It's too little too late, isn't it?

He won't change. But you will be happier without him if you give yourself some time.

SomeGuy · 06/08/2010 00:28

treatment for abusing you? How does that work?

How long have you been apart?

wubblybubbly · 06/08/2010 00:30

Oh wombling, I wish I knew the right thing to say, but all I can think of is that he's being a controlling arse, trying to diminish his behaviour by turning the tables on you. It's something that men can do very well, I've noticed over the years.

Please, don't let his crap get to you. You've been doing great, coping brilliantly and one phone call with him has you doubting yourself all over again.

The problem is with him. He has cheated on you numerous times, he has abused you, he treats you like a receptacle for his cock and he tells you you're abusive because you're no longer prepared to put up with it? I doubt even he can genuinely belive that.

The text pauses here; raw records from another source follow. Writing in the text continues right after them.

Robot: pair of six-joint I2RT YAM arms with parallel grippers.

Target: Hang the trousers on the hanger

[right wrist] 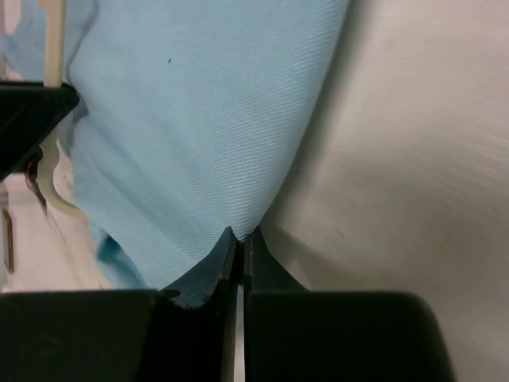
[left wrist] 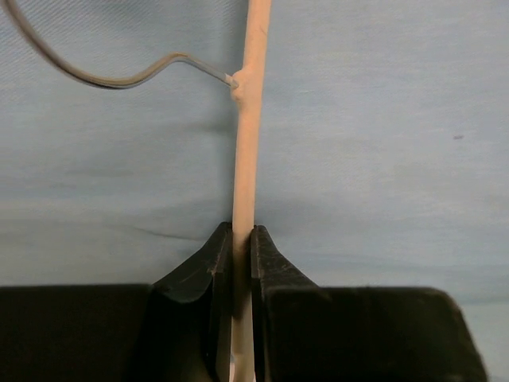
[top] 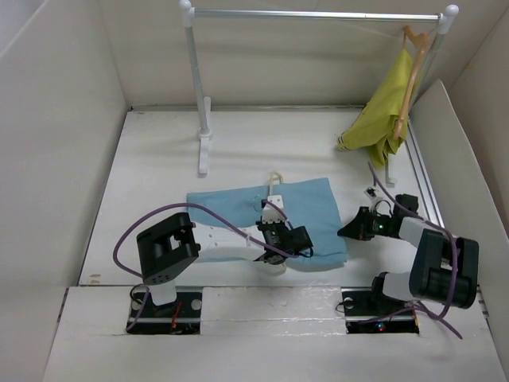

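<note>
The light blue trousers (top: 231,207) lie folded flat on the white table. The cream-white hanger (top: 275,199) lies across them, its hook (top: 275,176) pointing to the far side. My left gripper (top: 270,225) is over the middle of the cloth and is shut on the hanger's thin bar (left wrist: 246,159); the slim curved hook (left wrist: 119,79) branches off to the left there. My right gripper (top: 347,231) sits at the trousers' right edge. In the right wrist view it (right wrist: 240,235) is shut on a pinched point of the blue fabric (right wrist: 199,119).
A white clothes rail (top: 318,14) stands at the back on two posts. A yellow-green garment (top: 380,115) hangs from its right end on a tan wooden hanger (top: 413,48). White walls close in left, back and right. Bare table (right wrist: 413,159) lies right of the trousers.
</note>
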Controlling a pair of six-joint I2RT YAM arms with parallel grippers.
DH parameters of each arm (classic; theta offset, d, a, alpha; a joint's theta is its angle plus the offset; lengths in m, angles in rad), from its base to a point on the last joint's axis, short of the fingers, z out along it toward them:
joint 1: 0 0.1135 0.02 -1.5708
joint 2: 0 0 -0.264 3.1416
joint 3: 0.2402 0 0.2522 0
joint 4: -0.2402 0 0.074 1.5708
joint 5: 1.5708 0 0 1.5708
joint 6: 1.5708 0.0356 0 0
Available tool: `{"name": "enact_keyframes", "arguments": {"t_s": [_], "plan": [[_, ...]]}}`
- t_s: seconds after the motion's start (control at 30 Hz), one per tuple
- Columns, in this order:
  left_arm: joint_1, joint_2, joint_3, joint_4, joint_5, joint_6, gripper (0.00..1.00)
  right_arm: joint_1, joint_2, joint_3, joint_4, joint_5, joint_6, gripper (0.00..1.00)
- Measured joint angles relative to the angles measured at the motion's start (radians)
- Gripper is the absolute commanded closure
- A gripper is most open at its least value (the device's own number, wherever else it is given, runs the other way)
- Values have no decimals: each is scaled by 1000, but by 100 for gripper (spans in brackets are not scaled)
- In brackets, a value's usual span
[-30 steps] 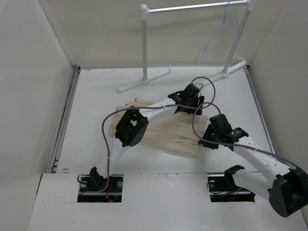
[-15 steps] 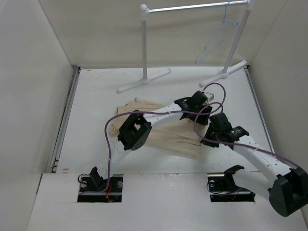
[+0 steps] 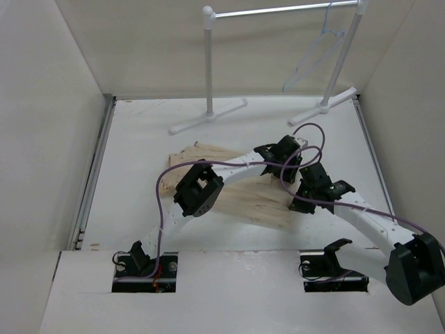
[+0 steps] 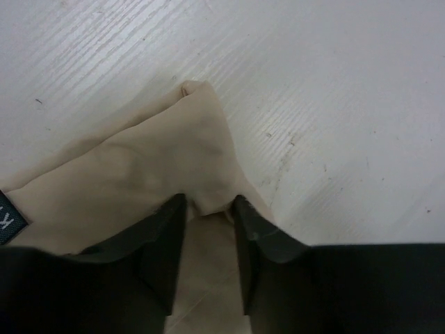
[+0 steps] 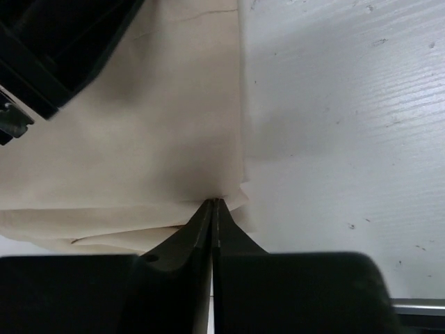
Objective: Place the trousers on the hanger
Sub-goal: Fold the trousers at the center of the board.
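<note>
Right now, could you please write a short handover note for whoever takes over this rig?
Left claw: pinching a raised fold of the trousers.
Right claw: shut at the trousers' edge; whether cloth is caught is unclear.
The trousers lie on the table; the hanger hangs on the rack, back right.
Done: both claws are down at the cloth's right end.
Left: lift the trousers and drape them over the hanger.

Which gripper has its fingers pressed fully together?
The right gripper: its fingers meet at the edge of the trousers with no gap. The left gripper shows a gap, a cloth fold between its fingers.
</note>
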Motion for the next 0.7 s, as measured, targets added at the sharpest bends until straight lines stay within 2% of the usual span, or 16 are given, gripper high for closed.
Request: {"name": "enact_keyframes", "arguments": {"t_s": [0.07,0.17,0.4,0.67,0.7], "plan": [[0,1,0,-1,-2,4,84,0,0,0,2,-1,1,99],[0,5,1,-3,-25,15,90,0,-11,0,2,-1,4,100],[22,8,6,-2,-162,39,91,1,-87,0,-13,-4,11,100],[124,8,6,5,-238,40,91,8,-149,-6,-60,-16,15,100],[135,8,6,6,-241,40,91,8,-148,-8,-62,-16,15,97]]}}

What on earth are you to blame for? Taking care of yourself? Protecting yourself and your family from his abuse?

Please Wombling, don't let his mind games get to you. Read back through the thread again and take reassurance from the responses you've received. I hope some other insomniac will be along soon with all the right things to say. In the meantime, big hugs Wombling x

ItsGraceActually · 06/08/2010 00:31

I know you realise that turning the accusation of abuse onto you is just classic abusive mind-fucking! I let my H divorce me for abuse, since he'd dug that hole for himself - he must have thought I'd cave in at the last minute. Tbh, I wouldn't have cared if he'd written that I cut off his toes & fried them for breakfast.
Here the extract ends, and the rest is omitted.